**WHAT TO PRODUCE**
Within the records below, reproduce without change the lines from the line that has "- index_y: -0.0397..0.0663" through the line that has "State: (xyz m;", and only those.

Stored items:
--

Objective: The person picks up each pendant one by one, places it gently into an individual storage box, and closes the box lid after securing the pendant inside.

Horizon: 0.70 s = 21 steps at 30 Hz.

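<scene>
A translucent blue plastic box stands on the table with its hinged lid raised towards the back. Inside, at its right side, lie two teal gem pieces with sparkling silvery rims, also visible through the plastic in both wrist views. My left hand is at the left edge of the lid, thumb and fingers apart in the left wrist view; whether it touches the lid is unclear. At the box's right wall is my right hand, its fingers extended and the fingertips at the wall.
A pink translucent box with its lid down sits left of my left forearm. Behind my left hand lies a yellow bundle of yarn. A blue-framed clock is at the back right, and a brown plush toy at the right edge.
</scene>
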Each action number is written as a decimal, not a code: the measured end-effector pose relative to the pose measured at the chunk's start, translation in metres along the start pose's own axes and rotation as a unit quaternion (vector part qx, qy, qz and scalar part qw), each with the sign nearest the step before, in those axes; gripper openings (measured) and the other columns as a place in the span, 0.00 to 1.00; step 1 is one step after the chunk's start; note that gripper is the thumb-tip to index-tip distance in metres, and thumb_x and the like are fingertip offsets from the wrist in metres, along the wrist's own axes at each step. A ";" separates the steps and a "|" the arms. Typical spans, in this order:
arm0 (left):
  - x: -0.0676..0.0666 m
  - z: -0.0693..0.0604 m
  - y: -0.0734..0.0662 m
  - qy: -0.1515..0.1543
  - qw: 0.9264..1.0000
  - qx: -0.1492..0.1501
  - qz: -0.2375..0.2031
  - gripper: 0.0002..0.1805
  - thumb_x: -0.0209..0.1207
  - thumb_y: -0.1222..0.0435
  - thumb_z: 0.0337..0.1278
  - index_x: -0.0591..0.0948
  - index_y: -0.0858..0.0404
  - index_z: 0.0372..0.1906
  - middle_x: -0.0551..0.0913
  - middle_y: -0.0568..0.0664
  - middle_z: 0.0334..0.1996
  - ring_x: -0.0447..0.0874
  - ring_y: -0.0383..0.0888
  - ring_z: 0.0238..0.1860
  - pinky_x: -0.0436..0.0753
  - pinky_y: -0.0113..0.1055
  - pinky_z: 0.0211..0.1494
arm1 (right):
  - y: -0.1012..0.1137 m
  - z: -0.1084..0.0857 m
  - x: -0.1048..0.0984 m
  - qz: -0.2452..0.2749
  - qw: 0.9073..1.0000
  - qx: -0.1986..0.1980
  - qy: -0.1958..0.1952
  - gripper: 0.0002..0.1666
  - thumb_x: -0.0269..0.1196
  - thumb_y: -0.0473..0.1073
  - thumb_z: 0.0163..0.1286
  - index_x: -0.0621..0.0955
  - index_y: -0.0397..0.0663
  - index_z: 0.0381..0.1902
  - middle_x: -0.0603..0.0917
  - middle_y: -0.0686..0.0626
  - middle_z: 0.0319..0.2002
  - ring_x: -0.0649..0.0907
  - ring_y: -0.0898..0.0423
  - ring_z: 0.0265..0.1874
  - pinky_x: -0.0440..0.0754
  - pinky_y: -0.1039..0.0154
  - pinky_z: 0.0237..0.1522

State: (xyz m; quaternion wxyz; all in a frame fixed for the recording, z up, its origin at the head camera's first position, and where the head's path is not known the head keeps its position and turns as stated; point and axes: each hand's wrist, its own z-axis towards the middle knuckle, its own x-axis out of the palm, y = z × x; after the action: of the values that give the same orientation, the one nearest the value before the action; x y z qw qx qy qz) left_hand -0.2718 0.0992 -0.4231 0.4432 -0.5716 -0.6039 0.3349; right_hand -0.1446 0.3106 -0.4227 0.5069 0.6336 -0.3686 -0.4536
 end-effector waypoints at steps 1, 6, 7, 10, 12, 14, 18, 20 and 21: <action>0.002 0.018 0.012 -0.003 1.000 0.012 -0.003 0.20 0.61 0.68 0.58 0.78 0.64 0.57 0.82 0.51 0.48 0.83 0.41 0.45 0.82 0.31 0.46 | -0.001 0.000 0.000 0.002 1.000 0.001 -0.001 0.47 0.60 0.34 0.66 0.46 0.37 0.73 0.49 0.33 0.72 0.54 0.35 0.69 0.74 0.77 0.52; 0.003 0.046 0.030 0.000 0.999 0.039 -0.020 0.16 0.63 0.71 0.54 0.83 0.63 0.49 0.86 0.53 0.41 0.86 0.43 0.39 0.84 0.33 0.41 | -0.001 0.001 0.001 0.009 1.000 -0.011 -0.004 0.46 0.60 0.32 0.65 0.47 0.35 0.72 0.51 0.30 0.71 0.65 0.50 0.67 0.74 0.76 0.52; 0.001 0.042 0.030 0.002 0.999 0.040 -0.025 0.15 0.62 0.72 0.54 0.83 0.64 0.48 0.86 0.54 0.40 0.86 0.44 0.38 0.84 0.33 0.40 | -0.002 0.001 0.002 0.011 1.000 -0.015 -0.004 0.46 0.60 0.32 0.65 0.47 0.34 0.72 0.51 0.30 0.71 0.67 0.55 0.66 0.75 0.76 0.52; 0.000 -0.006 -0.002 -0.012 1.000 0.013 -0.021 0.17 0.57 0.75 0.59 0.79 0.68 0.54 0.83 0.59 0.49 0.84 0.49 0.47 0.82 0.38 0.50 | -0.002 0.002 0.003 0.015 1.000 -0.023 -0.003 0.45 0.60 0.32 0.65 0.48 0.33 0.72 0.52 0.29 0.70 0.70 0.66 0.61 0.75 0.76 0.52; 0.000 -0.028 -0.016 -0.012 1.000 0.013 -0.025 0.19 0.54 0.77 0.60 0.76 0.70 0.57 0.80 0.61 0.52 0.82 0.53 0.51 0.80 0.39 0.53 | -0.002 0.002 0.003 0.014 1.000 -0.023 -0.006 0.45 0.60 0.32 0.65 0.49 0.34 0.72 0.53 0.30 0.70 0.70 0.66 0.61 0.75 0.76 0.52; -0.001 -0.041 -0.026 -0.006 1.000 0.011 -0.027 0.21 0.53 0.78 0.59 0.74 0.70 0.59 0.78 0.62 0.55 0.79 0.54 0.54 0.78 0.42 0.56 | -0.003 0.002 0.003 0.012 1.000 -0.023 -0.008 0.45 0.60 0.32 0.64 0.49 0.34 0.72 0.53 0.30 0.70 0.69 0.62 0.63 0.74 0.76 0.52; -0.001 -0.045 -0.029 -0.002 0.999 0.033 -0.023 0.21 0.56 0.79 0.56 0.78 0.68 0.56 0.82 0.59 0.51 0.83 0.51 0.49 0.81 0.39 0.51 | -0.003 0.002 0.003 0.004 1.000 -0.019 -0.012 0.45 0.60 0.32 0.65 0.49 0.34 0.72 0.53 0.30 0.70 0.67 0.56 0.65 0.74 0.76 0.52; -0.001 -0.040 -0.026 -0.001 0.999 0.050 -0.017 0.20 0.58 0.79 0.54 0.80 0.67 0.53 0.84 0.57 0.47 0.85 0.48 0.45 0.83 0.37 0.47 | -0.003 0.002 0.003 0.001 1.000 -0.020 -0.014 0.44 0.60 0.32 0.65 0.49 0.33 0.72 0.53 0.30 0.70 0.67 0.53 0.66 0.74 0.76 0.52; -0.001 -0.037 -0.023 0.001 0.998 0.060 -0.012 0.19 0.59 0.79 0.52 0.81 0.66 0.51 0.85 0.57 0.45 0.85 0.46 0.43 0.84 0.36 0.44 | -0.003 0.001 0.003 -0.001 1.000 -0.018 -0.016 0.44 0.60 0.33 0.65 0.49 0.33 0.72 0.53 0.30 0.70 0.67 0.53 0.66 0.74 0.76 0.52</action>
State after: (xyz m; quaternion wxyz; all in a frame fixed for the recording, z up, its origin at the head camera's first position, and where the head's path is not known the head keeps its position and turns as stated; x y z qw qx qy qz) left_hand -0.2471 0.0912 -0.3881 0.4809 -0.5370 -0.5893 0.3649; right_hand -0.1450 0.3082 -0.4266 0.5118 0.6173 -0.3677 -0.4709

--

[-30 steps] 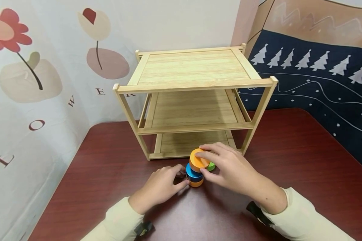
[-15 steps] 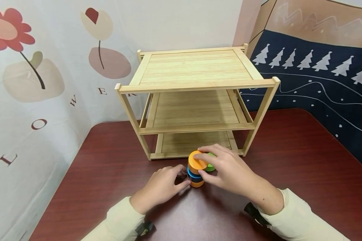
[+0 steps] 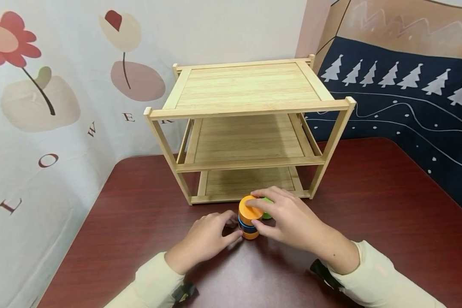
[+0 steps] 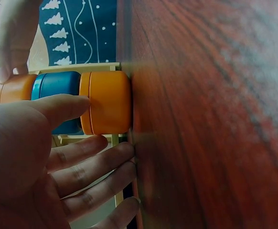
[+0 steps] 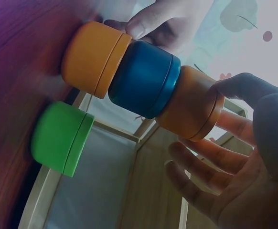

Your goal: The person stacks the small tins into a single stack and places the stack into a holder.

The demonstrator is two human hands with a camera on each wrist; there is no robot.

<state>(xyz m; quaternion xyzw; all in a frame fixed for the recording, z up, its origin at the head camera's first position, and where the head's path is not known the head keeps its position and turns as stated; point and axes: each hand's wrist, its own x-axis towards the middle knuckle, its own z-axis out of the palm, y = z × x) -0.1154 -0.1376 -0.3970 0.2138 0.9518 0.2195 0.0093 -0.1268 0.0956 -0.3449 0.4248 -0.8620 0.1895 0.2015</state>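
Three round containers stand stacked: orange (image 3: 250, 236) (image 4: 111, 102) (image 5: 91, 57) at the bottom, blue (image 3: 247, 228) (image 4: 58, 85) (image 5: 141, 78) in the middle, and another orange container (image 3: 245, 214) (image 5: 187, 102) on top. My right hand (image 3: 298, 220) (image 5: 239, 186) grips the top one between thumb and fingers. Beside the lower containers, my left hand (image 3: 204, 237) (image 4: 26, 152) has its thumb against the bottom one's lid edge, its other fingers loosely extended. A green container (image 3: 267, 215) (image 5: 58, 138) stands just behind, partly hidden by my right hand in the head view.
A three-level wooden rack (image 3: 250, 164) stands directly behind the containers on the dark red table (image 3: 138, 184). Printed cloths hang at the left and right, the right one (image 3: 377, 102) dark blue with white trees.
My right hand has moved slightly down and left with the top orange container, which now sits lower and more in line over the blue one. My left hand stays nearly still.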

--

**ANSWER TO THIS EXERCISE**
  - index_y: -0.0397..0.0663
  - index_z: 0.0381..0.1902
  - middle_x: -0.0603..0.0917
  - middle_y: -0.0686..0.0626
  - middle_z: 0.0319..0.2002
  - ring_x: -0.0649..0.0907
  - ring_y: -0.0898..0.0423
  - ring_z: 0.0265..0.1874
  - pinky_x: -0.0440..0.0754
  - pinky_y: -0.1039..0.0154
  - pinky_z: 0.0237..0.1522

State: (xyz m; quaternion wxyz; all in a frame fixed for the recording, z up, its origin at the head camera's first position, and where the head's path is not known the head keeps its position and turns as stated; point and axes: each hand's wrist, its own z-axis towards the middle knuckle, its own x-axis out of the palm, y = z × x; after the action: of the values that give the same orientation, the one nearest the value before the action; x y z qw qx qy qz) left_hand -0.2718 0.0992 -0.4231 0.4432 -0.5716 -0.6039 0.3349; right_hand -0.1446 0.3106 -0.4227 0.5069 0.6336 -0.3686 -0.4536

The response to this exercise is now finished.